To accomplish the potential of the New-Space era and facilitate scientific and commercial space exploration, the development of versatile, customized, and affordable space technologies is essential. 3D printing has been established as a disruptive technology, enabling the production of complex and lightweight structures with enhanced performance. However, the harsh conditions of the space environment, including atomic oxygen (AO), extreme temperatures, and ionizing radiation, pose significant challenges to the durability and longevity of additive manufacturing-produced polymers. Until now, there are no additive manufacturing (AM) polymeric materials that are specifically developed and qualified to withstand space hazards.

In this study we describe the development of a unique hybrid formulation, based on cyanate ester and extended bismaleimide (CE/E-BMI), for AM by digital light processing (DLP). A comprehensive characterization of this new material provides a fundamental understanding of its macromolecular structure, properties, and interaction mechanisms with extreme environments. The developed materials demonstrate superior mechanical and thermo-mechanical properties (tensile stress of 80 MPa and heat deflection temperature (HDT) > 300 °C), enhanced durability to AO erosion, ionizing radiation (above 10 years in orbit), and thermal stability (Td5%=360 °C).

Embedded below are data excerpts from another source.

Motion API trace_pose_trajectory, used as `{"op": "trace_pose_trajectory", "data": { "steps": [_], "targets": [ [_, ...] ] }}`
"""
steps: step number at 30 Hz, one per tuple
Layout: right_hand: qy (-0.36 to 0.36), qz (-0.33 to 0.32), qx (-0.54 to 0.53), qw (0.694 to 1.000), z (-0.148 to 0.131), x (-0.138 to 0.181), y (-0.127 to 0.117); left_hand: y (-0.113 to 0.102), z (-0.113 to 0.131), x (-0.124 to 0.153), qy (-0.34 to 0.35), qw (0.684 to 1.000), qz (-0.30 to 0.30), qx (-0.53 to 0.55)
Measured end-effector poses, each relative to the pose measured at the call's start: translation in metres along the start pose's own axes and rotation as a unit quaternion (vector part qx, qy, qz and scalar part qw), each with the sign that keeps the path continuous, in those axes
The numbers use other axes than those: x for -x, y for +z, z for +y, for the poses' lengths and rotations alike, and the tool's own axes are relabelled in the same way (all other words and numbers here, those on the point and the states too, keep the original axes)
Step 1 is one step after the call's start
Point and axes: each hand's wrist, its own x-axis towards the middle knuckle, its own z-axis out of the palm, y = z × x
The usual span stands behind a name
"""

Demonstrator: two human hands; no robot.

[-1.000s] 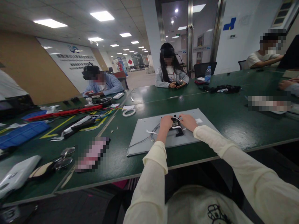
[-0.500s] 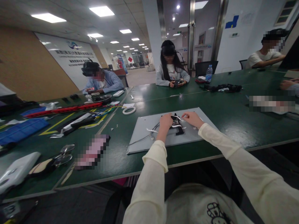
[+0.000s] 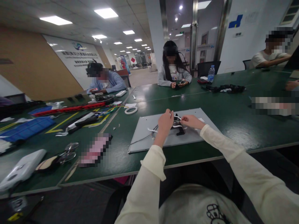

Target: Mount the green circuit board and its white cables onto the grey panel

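Note:
A black part (image 3: pixel 180 130) with white strips across it lies on a light grey board (image 3: pixel 146 126) in front of me. My left hand (image 3: pixel 165 123) is at its left side, fingers bent and closed together; what they hold, if anything, is hidden. From the right, my right hand (image 3: pixel 192 121) reaches in, thumb and finger pinched at the end of a white strip (image 3: pixel 177 117) on top of the part. A thin grey cable (image 3: pixel 142 138) runs from beside my left hand to the board's left corner. My hands cover much of the part's upper half.
Left of the board are a pink blurred phone-like object (image 3: pixel 96 150), glasses (image 3: pixel 67 154), a white case (image 3: pixel 22 168) and a blue tray (image 3: pixel 29 128). A roll of white tape (image 3: pixel 131 110) lies behind the board. Co-workers sit across the green table (image 3: pixel 154 96); a water bottle (image 3: pixel 211 74) stands there.
My right hand has moved left, closer to the black part and my left hand. My left hand has tilted more upright, fingertips raised slightly. The view has shifted a little.

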Motion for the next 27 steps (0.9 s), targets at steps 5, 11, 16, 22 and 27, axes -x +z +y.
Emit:
{"op": "trace_pose_trajectory", "data": {
  "steps": [5,11,16,22,27],
  "targets": [
    [-0.019,-0.015,0.025,0.999,-0.001,0.000,-0.001,-0.007,0.003,0.026,0.028,0.997,-0.058,-0.029],
    [-0.046,-0.008,-0.003,0.999,-0.005,0.002,-0.004,-0.011,-0.002,0.029,0.035,0.985,-0.114,0.126],
    [-0.059,-0.026,-0.036,0.997,-0.003,-0.001,-0.003,-0.009,-0.001,0.032,0.112,0.931,-0.176,0.301],
    [-0.048,-0.073,-0.115,0.989,-0.006,0.003,-0.014,-0.009,0.003,0.029,0.100,0.902,-0.128,0.399],
    [-0.026,-0.097,-0.170,0.980,-0.007,0.011,-0.022,-0.011,-0.003,0.027,0.084,0.910,-0.105,0.392]
  ]
}}
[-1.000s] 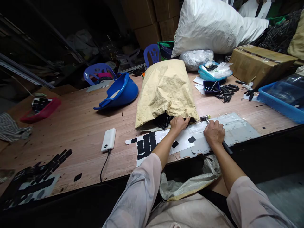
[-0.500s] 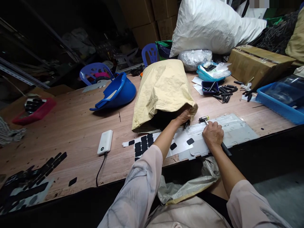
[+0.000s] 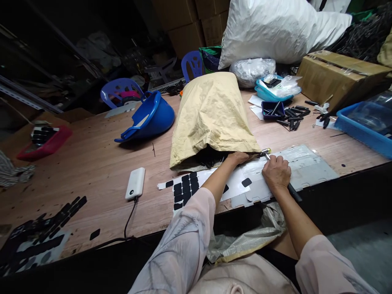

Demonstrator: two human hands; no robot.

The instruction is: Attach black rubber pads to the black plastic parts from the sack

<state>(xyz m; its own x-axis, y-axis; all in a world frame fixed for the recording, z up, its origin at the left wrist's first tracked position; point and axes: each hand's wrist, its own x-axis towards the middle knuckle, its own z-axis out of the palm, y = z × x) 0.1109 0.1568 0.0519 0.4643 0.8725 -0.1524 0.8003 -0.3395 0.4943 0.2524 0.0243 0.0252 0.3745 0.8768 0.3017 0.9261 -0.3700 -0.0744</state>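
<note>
Holding the hammer (image 3: 293, 192) in my right hand (image 3: 277, 173), fist closed round the grip. The head pokes out past my thumb and the black handle end sticks out behind my wrist. Hammer's long axis is diagonal: head away from me and to the left, tail toward the bench (image 3: 101, 163) edge on my right. The head sits just beside the right corner of the sack (image 3: 211, 110) mouth; can't tell if it touches. Hand and hammer rest over the grey plate (image 3: 309, 167).

Sack lies flat mid-bench, long axis running away from me, open mouth facing me, closed end far. Black parts (image 3: 208, 157) show in the mouth.

Left hand (image 3: 237, 157) is at that mouth, right half, fingers curled under the lip. Tips are hidden by the fabric, so I can't tell whether they pinch anything. It's the nearer hand to the opening; the right is just beside it, to the right and closer to me.

Sheet of black pads (image 3: 186, 185) lies under my left forearm, nearer me than the mouth.
</note>
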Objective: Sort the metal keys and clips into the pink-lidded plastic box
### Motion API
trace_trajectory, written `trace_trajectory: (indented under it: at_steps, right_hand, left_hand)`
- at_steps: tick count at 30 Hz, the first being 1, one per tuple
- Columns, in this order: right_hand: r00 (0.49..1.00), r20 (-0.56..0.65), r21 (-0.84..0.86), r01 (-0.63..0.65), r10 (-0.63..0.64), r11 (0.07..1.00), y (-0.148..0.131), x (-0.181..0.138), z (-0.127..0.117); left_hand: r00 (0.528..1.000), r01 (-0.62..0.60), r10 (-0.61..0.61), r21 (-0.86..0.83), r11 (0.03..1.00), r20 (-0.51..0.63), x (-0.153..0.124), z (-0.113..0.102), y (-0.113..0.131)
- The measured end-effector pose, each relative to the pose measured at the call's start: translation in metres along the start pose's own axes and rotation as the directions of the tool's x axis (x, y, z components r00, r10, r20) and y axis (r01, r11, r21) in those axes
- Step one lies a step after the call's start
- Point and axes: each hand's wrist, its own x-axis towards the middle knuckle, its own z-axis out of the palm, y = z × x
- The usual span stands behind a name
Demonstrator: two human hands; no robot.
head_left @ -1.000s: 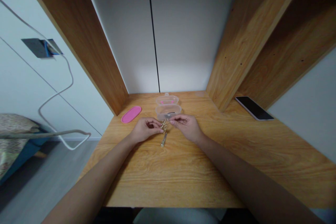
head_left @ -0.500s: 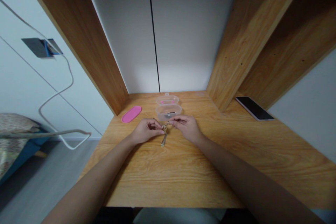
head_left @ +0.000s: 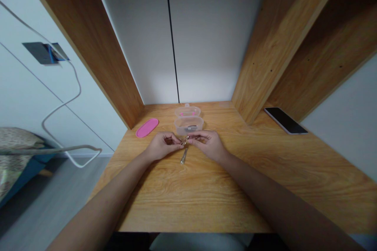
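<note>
Between my two hands is a small shiny metal piece (head_left: pixel 185 140) that looks like a hair clip; its details are too small to make out. My left hand (head_left: pixel 164 146) pinches its left end between thumb and fingers. My right hand (head_left: pixel 207 143) is closed at the other end, thumb against forefinger. Just below the fingertips, a similar slim metal clip (head_left: pixel 183 157) lies on the wooden desk (head_left: pixel 188 196), its rounded pale end toward me. Behind the hands stands a clear plastic case (head_left: pixel 180 124), its lid (head_left: pixel 187 111) tipped back, with something dark inside.
A pink oval tray (head_left: pixel 147 128) lies left of the case. To the right, a phone (head_left: pixel 285 120) rests screen up by the upright wooden panel (head_left: pixel 265 74). Left of the desk a white cable (head_left: pixel 77 78) hangs from a wall socket opening (head_left: pixel 45 53).
My right fingers have moved slightly left and now sit closer to the left fingertips. The clip lying on the desk shows more separately from the held piece.
</note>
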Motion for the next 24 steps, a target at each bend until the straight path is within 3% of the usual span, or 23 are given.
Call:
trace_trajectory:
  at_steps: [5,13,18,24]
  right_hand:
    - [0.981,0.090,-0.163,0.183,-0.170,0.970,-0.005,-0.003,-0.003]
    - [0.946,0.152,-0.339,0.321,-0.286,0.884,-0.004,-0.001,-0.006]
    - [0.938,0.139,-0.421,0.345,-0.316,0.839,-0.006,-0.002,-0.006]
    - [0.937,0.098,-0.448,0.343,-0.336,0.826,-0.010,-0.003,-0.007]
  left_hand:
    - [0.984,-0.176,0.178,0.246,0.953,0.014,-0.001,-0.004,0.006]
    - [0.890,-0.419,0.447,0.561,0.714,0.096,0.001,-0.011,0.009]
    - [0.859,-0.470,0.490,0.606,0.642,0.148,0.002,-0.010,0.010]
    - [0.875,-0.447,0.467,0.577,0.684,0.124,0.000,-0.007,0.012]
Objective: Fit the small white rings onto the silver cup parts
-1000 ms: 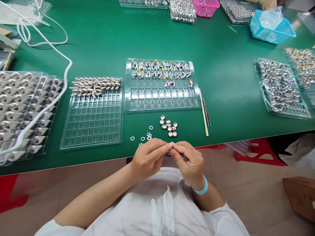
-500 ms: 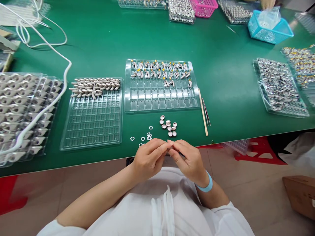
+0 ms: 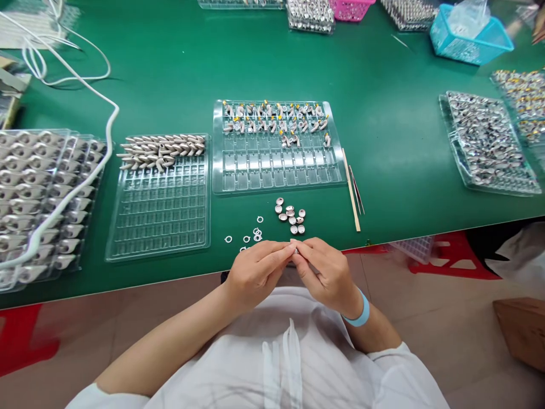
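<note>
My left hand (image 3: 258, 274) and my right hand (image 3: 325, 276) meet at the fingertips over the table's front edge. Both are closed in a pinch around a small metal part (image 3: 295, 250), mostly covered by the fingers, so its kind does not show. Just beyond them lie several small round metal caps (image 3: 292, 220). White tabbed rings (image 3: 258, 235) are scattered nearer my left hand. Farther back, a clear tray (image 3: 277, 180) bears rows of small curved metal parts with yellow tips. Right of it rest a flat wooden stick (image 3: 351, 190) and tweezers (image 3: 356, 190).
A clear tray (image 3: 157, 227) with curved grey parts stands at left, beside trays of larger grey pieces (image 3: 25, 207). A white cable (image 3: 111, 128) crosses them. At right are a tray of shiny parts (image 3: 489, 139) and a blue basket (image 3: 472, 48); a pink basket (image 3: 352, 8) is far back.
My hands stay together in the same pinch, with a slight shift of the fingers around the small part. The camera view has tilted slightly. Objects on the table keep their places.
</note>
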Demonstrator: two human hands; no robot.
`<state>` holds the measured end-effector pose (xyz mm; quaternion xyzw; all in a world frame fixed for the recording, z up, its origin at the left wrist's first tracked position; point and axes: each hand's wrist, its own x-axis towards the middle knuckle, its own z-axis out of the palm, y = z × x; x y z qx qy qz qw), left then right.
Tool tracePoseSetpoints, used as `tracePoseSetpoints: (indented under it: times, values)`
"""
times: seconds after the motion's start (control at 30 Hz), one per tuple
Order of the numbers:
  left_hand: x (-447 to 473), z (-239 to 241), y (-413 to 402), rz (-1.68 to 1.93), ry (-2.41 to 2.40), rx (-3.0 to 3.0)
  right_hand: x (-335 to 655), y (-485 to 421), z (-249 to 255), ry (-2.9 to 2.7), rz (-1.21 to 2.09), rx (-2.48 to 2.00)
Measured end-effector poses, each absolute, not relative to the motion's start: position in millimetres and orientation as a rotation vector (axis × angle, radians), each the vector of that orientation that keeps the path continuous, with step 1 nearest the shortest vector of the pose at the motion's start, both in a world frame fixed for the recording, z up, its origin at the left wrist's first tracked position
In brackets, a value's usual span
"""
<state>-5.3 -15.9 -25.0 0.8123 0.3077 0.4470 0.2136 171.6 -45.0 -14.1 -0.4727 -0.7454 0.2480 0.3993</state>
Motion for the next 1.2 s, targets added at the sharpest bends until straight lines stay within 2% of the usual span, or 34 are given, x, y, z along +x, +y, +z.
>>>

The printed materials were exposed to AO in a laser-detonation ground simulation facility and in the real space environment on-board of the International Space Station within the MISSE-17 experiment. It was found that printing orientation governs the AO erosion, thus guiding optimal printing designs for enhanced durability to AO attack.

We expect that the integration of these newly developed space-durable materials with high resolution DLP printing technology will facilitate the production of space-qualified components for future space missions.